Stream triggers v5

PGD introduces new types of triggers that you can use for additional data processing on the downstream/target node.

  • Conflict triggers
  • Transform triggers

Together, these types of triggers are known as stream triggers.

Stream triggers are designed to be trigger-like in syntax. They leverage the PostgreSQL BEFORE trigger architecture and are likely to have similar performance characteristics as PostgreSQL BEFORE Triggers.

Multiple trigger definitions can use one trigger function, just as with normal PostgreSQL triggers. A trigger function is a program defined in this form: CREATE FUNCTION ... RETURNS TRIGGER. Creating the trigger doesn't require use of the CREATE TRIGGER command. Instead, create stream triggers using the special PGD functions bdr.create_conflict_trigger() and bdr.create_transform_trigger().

Once created, the trigger is visible in the catalog table pg_trigger. The stream triggers are marked as tgisinternal = true and tgenabled = 'D' and have the name suffix '_bdrc' or '_bdrt'. The view bdr.triggers provides information on the triggers in relation to the table, the name of the procedure that is being executed, the event that triggers it, and the trigger type.

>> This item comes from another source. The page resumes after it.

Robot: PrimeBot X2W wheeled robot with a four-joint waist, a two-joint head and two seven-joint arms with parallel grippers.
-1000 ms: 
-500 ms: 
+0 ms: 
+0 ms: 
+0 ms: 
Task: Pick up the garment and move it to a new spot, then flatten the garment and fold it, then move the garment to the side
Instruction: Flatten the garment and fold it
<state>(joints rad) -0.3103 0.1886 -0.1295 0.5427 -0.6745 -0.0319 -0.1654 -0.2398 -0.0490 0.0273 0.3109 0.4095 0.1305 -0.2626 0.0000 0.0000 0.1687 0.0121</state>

Stream triggers aren't enabled for normal SQL processing. Because of this, the ALTER TABLE ... ENABLE TRIGGER is blocked for stream triggers in both its specific name variant and the ALL variant. This mechanism prevents the trigger from executing as a normal SQL trigger.

These triggers execute on the downstream or target node. There's no option for them to execute on the origin node. However, you might want to consider the use of row_filter expressions on the origin.

Also, any DML that is applied while executing a stream trigger isn't replicated to other PGD nodes and doesn't trigger the execution of standard local triggers. This is intentional. You can use it, for example, to log changes or conflicts captured by a stream trigger into a table that is crash-safe and specific of that node. See Stream triggers examples for a working example.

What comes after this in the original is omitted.